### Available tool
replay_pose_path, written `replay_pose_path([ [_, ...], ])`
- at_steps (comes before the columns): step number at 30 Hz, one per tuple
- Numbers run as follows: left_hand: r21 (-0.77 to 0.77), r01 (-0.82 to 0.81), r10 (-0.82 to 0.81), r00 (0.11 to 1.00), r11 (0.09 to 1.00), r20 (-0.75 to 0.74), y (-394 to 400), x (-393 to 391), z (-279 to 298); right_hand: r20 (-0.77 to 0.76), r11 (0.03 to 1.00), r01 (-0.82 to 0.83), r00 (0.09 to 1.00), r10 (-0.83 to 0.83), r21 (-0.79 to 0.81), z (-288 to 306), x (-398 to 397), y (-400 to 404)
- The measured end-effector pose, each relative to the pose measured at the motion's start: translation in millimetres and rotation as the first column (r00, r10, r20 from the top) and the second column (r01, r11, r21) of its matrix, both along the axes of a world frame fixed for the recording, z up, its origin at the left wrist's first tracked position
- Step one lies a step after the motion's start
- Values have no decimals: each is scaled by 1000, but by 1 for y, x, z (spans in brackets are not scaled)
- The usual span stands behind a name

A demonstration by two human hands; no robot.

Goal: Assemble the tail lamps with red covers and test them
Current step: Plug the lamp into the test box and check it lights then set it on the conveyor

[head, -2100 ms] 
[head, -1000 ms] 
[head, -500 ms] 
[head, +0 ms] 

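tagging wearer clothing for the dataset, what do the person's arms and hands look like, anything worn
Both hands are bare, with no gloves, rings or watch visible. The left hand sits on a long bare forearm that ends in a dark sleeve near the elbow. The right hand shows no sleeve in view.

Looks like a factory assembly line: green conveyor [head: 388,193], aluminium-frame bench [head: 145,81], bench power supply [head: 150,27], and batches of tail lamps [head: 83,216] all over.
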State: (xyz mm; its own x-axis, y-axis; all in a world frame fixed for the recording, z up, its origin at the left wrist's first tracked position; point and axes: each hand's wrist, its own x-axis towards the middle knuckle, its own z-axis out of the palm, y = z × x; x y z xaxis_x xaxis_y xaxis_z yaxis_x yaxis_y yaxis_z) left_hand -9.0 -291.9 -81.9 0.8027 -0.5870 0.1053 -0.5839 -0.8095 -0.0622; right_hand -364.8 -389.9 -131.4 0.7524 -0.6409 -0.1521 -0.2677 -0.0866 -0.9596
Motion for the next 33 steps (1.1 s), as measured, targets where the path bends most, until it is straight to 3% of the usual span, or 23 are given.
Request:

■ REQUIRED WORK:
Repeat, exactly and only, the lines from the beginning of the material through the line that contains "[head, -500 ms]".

■ OUTPUT FOR THIS EXERCISE:
### Available tool
replay_pose_path, written `replay_pose_path([ [_, ...], ])`
- at_steps (comes before the columns): step number at 30 Hz, one per tuple
- Numbers run as follows: left_hand: r21 (-0.77 to 0.77), r01 (-0.82 to 0.81), r10 (-0.82 to 0.81), r00 (0.11 to 1.00), r11 (0.09 to 1.00), r20 (-0.75 to 0.74), y (-394 to 400), x (-393 to 391), z (-279 to 298); right_hand: r20 (-0.77 to 0.76), r11 (0.03 to 1.00), r01 (-0.82 to 0.83), r00 (0.09 to 1.00), r10 (-0.83 to 0.83), r21 (-0.79 to 0.81), z (-288 to 306), x (-398 to 397), y (-400 to 404)
- The measured end-effector pose, each relative to the pose measured at the motion's start: translation in millimetres and rotation as the first column (r00, r10, r20 from the top) and the second column (r01, r11, r21) of its matrix, both along the axes of a world frame fixed for the recording, z up, its origin at the left wrist's first tracked position
- Step one lies a step after the motion's start
- Values have no decimals: each is scaled by 1000, but by 1 for y, x, z (spans in brackets are not scaled)
- The usual span stands behind a name

A demonstration by two human hands; no robot.

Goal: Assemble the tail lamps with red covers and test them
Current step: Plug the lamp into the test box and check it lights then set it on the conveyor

[head, -2100 ms] 
[head, -1000 ms] 
[head, -500 ms] 

Nothing else remains to be done for this exercise.